Article 23 of the Personal Information Protection Act, has exceptions, within the scope of the purpose of use, consent is not required. If you are providing information in accordance with the business succession and (opt-out), by reason of a merger or other issue in the frame work of the article, as well as some other issues within the range of users for joint use if you have decided to stop providing data to a third party at the request of a person. For example, if you issue a statement in person, or notify the person in advance verbally or in writing, as to the dissemination of personal data for a specific purpose, the responsible person is then easily made aware of that data being used.

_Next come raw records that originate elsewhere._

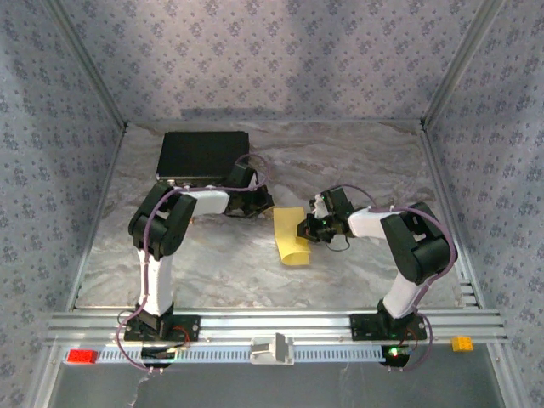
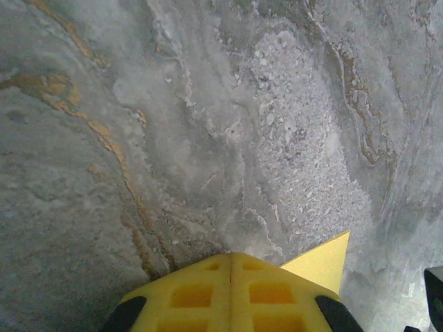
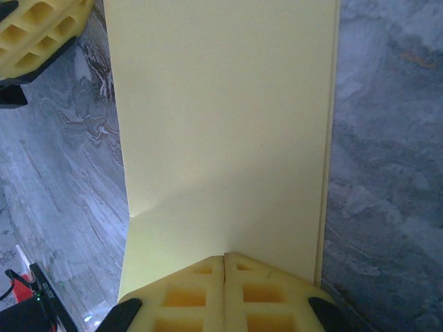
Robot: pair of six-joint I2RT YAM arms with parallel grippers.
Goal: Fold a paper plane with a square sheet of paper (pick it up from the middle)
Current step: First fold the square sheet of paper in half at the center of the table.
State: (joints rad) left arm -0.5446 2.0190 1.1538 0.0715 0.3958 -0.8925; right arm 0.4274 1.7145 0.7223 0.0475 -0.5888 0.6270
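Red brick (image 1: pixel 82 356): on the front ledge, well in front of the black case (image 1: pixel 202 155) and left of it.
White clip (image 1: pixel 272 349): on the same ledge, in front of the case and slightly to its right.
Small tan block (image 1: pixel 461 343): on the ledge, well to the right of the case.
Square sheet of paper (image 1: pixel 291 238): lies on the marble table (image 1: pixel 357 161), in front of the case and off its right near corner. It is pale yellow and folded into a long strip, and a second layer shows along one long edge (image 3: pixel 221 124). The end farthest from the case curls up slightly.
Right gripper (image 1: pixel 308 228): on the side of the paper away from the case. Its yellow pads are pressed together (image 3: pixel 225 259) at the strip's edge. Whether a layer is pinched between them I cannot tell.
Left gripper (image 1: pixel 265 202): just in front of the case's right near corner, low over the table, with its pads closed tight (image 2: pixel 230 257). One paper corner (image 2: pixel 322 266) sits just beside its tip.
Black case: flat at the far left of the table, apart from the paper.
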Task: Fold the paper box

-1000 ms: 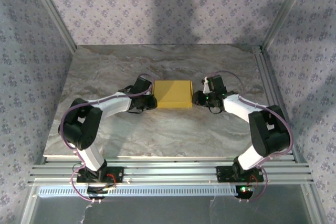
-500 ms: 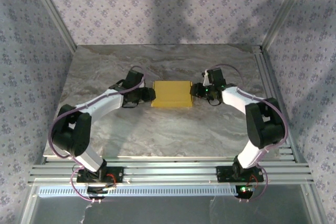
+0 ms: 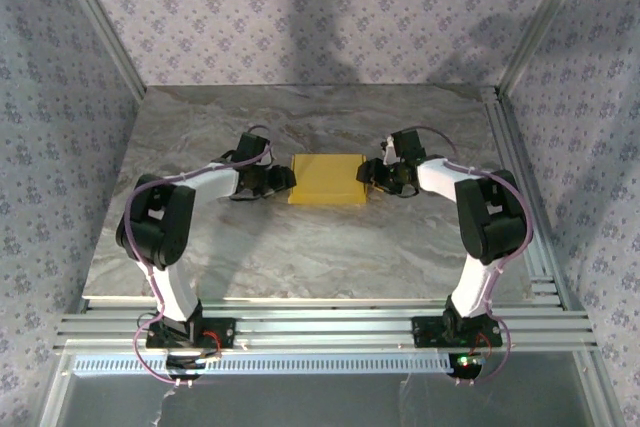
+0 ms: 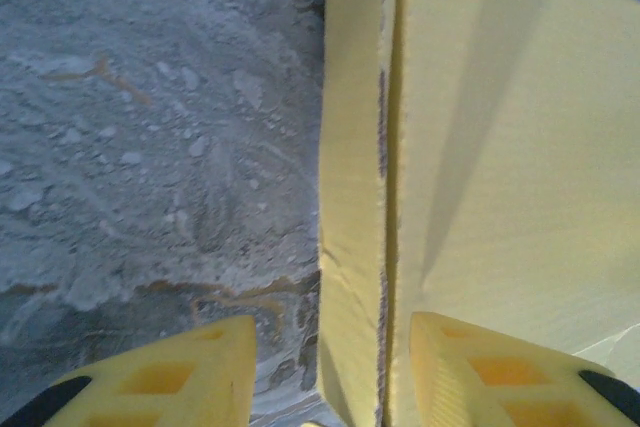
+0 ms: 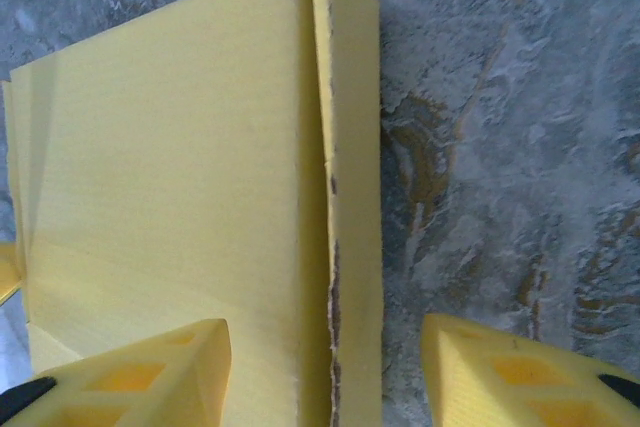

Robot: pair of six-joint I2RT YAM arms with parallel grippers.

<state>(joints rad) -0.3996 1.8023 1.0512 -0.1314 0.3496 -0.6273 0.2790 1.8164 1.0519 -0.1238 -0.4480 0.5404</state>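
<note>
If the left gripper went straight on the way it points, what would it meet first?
The box: its side wall stands between the open jaws of the left gripper, so contact would likely come almost at once, though depth is unclear.

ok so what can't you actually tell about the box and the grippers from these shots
Paper box underside: every view, hidden by the box itself.
How its ends are closed: top view, too small; left wrist view, cut off by the top and right edges.
Whether the left gripper or right gripper touches the box: wrist views, fingers cut off by the bottom edge; top view, too small.
</note>
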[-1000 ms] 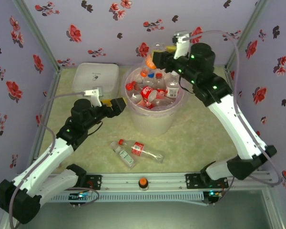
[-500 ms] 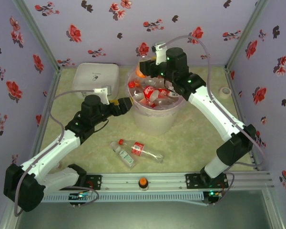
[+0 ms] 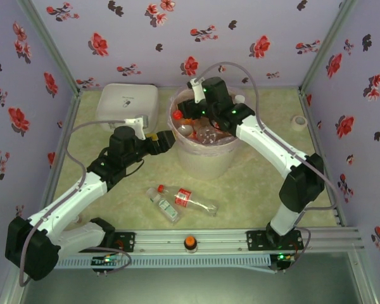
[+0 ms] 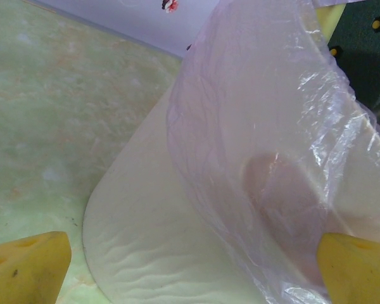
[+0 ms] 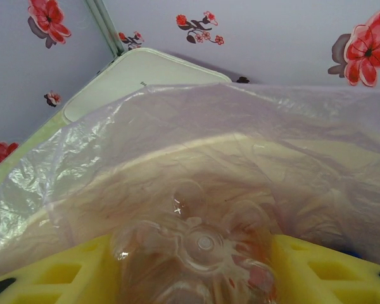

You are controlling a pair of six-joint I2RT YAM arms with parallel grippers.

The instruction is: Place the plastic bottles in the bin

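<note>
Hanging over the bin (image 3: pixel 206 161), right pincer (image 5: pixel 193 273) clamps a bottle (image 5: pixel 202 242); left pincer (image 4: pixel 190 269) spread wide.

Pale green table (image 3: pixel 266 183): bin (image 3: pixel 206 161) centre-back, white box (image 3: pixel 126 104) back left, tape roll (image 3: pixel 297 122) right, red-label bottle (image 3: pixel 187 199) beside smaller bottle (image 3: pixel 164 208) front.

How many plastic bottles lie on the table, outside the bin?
2. The red-label bottle lies in front of the bin; the smaller clear bottle lies beside it, nearer the left arm. The right claw holds another bottle over the bin, where more may be hidden.
</note>
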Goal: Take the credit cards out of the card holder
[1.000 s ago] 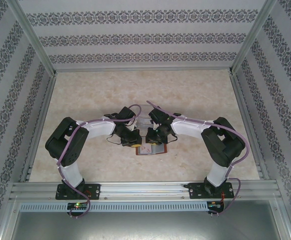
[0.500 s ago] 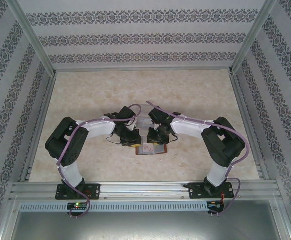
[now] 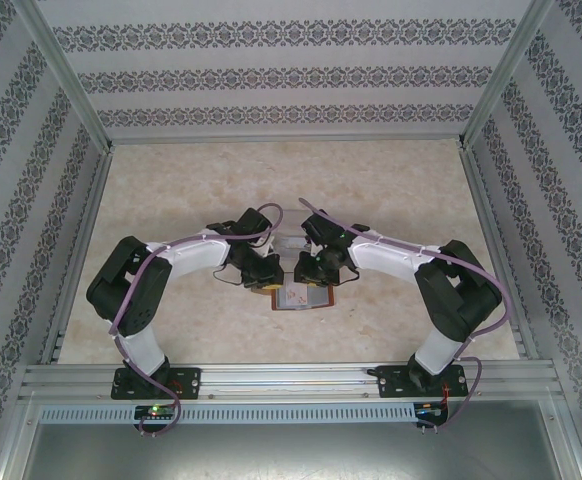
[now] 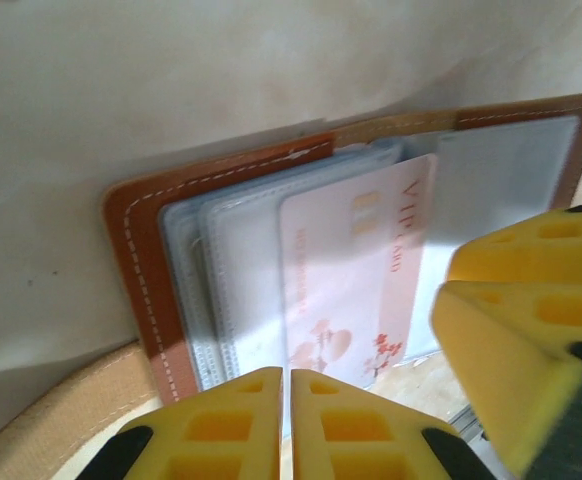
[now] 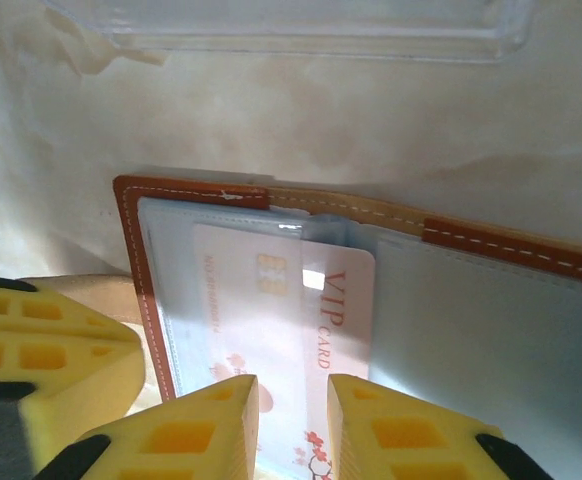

Since strict laws are in place as too the protection of personal information in Japan and in Europe, you need to keep that in mind and be even more diligent as to the security of personal information.

Needless to say, in the case of important or sensitive information such as proprietary trade secrets and or technology, more and more, you must have a thorough management system in place within the company. And if not dealt with and kept secret both in parent company and a subsidiary, it is not treated in the Unfair Competition Prevention Law as “trade secrets”.

It is that reference to the trade secret management guidelines of the Ministry of Economy, Trade and Industry, each of which manages to pay attention to safety measures and the storage medium of companies. If a company has entered into and signed a contract to hold a third party’s information special attention can be put into place so as to not disclose secret information.

In other words; I think that it is not enough that a subsidiary of a parent company copy the information within a management system of the data from a parent company, in terms of each related company they have to establish management systems first and then when it is able to reside in a secure environment it can then readably available to share that important information mutually and securely.

Please take care to note the importance of information leakage in business, so as not to threaten the existence of both the parent and child.